If the Great Recession taught Americans anything about personal finance, it taught us how to be unapologetic pessimists. Case in point? Although GDP, unemployment, and stock market averages have climbed back (or, in some cases, beyond) pre-recession levels, you’ll still routinely see the talking heads on TV lamenting on the sorry state of our economy. Sure, there’s still progress to be made – too many people working part-time who’d rather be working full-time, depressed wages for the middle class, etc. – but to hear these folks talk, you’d think it was still 2010.

When you surf the web, you see plenty of articles talking about how to manage your family’s budget through a crisis: job loss, medical bills, sky-high debt. But what you don’t see is a lot of financial advice for how to manage your money when something good happens. How does budgeting change when you’ve received a raise, a bonus, an inheritance?

Plan After a Raise

That’s the situation my family found itself in a few months ago. My husband and I were both fortunate enough to earn substantial raises which increased our household income by about 20%. And we didn’t know what to do with it.

For a few pay cycles, we let that extra money just sit in our bank accounts. We had the gratification of knowing it was there, but the money wasn’t doing anything for us. So we started to toss around some ideas:

  • Paying down our mortgage. Paying down debt is usually a good thing; however, we’d bought our house when interest rates were at historic lows (we’re locked in at 3.67%). We knew our money could do more elsewhere;
  • Adding more money to our retirement accounts. These raises meant that for the first time in our adult lives, we could max out the annual contributions to both of our Roths and one of our 401(k) accounts. But we knew that once the money was diverted to those retirement accounts, we’d be unable to touch it (well, for another 30 years, at least!);
  • SPEND IT! I think this is the complete opposite reaction to letting it just sit untouched in our checking account, but it’s another knee-jerk reaction that many people experience after getting an influx of cash.
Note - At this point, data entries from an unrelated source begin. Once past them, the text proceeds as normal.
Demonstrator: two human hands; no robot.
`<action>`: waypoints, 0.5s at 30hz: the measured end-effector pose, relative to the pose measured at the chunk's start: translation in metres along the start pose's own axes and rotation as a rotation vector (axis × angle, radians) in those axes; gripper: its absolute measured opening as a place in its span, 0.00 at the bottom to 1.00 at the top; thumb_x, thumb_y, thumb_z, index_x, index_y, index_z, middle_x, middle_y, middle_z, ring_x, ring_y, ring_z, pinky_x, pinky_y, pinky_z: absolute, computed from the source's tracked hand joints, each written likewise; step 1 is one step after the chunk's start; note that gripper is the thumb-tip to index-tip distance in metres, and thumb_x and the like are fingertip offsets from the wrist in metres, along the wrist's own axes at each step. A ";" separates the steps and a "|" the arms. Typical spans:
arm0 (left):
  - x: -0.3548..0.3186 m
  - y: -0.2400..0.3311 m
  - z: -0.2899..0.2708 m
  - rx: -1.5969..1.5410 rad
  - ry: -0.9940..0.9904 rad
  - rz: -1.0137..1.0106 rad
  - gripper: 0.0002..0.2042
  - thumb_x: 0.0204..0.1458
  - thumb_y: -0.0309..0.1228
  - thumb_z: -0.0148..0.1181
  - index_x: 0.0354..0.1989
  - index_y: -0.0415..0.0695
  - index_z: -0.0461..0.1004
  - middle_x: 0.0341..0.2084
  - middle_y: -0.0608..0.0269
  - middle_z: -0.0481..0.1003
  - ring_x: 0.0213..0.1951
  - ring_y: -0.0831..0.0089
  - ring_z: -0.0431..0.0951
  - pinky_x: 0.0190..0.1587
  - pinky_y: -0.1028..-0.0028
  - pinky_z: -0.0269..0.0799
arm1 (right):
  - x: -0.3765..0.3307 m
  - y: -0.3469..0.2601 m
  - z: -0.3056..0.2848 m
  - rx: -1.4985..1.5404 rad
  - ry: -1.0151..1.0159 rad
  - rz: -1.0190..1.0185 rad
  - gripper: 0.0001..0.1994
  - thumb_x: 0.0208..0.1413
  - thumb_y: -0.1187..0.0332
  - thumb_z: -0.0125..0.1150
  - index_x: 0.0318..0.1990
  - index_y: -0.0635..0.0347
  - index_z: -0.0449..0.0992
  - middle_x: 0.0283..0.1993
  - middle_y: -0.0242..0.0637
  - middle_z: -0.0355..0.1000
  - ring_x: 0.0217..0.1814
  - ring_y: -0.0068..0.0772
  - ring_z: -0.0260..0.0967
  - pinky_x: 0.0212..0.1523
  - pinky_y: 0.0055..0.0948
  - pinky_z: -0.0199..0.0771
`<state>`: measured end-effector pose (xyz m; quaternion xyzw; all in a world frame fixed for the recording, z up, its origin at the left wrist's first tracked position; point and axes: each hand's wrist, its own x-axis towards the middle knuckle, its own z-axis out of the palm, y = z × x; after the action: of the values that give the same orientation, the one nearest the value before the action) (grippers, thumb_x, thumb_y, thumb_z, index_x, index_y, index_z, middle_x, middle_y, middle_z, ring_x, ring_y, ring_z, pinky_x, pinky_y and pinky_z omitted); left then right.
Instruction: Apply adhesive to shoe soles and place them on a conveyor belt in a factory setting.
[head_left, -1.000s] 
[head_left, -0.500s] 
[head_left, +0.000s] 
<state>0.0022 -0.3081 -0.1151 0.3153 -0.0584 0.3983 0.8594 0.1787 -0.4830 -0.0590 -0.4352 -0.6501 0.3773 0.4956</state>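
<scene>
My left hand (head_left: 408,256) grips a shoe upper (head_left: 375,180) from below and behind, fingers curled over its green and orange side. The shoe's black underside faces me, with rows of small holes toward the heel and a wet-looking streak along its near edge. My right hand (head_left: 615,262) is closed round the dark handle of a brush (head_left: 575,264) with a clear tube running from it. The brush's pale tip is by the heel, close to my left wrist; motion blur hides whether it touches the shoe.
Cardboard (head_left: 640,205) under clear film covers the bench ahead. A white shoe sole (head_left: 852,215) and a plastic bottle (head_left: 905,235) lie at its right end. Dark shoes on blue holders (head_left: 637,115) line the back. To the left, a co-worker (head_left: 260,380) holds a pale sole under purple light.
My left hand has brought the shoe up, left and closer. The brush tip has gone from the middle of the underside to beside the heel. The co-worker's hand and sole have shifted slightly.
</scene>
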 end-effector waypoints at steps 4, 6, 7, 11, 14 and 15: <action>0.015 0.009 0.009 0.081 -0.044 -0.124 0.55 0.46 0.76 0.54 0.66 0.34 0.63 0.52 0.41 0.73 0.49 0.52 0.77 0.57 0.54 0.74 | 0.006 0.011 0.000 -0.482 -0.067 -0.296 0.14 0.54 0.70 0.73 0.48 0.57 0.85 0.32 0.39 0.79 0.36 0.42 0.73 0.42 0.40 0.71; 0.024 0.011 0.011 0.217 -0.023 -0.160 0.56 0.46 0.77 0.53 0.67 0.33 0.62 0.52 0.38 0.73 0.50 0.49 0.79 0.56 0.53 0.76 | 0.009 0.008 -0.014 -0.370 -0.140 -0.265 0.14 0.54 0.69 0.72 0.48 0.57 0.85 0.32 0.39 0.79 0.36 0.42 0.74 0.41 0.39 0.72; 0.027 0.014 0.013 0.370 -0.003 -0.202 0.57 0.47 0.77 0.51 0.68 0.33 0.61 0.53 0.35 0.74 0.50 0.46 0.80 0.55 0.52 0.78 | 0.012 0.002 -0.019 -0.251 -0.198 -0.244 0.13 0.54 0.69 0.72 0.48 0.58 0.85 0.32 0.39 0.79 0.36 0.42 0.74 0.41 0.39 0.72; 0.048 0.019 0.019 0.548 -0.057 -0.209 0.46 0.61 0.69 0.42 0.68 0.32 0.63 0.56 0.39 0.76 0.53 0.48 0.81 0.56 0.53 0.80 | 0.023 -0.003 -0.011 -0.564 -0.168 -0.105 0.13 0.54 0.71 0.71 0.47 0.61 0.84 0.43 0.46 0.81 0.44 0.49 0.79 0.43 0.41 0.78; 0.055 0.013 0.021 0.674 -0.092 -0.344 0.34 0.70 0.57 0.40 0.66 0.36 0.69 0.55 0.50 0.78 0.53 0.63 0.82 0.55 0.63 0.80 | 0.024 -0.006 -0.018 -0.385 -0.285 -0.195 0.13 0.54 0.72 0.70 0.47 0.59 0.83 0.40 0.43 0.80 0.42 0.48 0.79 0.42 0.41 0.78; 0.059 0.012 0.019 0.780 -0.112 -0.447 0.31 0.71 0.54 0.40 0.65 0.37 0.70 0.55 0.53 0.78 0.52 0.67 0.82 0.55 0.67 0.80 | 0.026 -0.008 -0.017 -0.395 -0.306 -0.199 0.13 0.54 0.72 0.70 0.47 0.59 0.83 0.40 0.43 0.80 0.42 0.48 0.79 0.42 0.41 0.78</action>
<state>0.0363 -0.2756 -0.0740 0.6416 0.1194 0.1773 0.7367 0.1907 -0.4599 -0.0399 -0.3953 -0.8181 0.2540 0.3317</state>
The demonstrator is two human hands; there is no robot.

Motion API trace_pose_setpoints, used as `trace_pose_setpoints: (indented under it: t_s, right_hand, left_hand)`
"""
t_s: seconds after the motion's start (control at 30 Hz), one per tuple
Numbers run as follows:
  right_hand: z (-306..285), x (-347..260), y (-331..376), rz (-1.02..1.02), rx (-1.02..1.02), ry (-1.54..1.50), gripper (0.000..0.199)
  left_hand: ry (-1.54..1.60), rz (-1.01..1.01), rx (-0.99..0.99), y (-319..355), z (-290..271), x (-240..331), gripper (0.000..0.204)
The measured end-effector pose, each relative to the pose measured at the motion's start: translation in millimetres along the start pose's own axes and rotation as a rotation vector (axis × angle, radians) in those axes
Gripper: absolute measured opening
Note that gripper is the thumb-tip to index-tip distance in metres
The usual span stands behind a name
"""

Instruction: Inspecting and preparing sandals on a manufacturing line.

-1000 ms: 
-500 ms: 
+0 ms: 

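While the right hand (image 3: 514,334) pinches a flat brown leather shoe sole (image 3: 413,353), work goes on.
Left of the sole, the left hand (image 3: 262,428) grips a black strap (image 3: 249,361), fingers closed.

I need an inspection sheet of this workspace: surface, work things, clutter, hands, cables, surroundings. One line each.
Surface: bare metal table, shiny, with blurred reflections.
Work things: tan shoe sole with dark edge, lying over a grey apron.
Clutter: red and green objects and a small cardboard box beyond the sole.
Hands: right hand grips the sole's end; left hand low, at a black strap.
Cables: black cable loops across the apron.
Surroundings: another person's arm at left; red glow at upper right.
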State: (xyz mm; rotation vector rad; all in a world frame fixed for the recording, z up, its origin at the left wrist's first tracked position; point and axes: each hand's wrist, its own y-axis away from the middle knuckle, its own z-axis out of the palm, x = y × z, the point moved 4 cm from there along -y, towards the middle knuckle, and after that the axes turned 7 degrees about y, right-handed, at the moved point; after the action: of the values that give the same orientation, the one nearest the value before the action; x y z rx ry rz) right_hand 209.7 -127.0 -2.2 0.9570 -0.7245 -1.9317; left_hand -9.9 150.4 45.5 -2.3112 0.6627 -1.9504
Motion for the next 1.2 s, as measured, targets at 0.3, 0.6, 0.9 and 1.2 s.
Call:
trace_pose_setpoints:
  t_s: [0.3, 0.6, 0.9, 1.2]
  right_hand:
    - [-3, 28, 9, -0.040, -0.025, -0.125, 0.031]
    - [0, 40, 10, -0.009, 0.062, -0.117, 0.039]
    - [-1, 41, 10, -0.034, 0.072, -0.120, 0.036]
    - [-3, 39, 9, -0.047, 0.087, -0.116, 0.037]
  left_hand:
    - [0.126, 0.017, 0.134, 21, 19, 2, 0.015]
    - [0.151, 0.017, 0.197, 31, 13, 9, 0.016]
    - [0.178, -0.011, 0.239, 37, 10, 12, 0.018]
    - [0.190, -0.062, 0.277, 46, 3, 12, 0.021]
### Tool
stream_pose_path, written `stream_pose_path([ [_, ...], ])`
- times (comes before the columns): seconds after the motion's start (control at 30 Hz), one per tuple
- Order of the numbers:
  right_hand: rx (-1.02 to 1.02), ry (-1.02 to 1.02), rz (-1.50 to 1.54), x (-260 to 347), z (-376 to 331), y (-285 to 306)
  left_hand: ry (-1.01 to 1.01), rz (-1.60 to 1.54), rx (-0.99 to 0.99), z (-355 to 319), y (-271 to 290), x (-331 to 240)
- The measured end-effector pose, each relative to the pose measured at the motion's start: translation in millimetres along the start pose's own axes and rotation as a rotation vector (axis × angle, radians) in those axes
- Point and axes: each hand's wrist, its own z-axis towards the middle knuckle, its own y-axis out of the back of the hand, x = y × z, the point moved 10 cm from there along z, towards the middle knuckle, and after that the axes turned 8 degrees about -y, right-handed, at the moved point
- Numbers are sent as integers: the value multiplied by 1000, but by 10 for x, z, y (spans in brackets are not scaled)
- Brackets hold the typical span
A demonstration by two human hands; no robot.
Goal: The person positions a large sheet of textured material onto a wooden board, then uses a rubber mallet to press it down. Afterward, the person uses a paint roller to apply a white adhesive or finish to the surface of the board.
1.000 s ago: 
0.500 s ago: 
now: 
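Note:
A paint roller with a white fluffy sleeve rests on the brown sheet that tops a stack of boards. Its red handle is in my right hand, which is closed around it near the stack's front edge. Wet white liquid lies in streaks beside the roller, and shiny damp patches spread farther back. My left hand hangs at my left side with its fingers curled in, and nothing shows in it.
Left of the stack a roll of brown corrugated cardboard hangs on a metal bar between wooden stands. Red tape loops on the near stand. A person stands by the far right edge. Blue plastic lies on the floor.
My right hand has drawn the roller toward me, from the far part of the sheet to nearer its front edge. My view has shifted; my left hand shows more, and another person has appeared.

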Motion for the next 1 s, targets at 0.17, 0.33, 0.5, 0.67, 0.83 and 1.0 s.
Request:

My husband bought an expensive new phone that he’d been pining after, and I splurged a little on my wardrobe. In a way, I think it was helpful to get it out of our system. We came, we spent, we felt a little guilty – and probably won’t make a habit of it in the future;
  • Engage in lifestyle inflation. This is similar to simply spending the money, but it’s a little bit more insidious. Lifestyle inflation tends to creep up on you; maybe you start dining out a few more times each month, add in a Hulu Plus subscription, and get addicted to $15/class Pure Barre workouts, and voila! You’ve succumbed to lifestyle creep. You may even figure out a way to work those items into your monthly budget, at which point they start to feel completely valid.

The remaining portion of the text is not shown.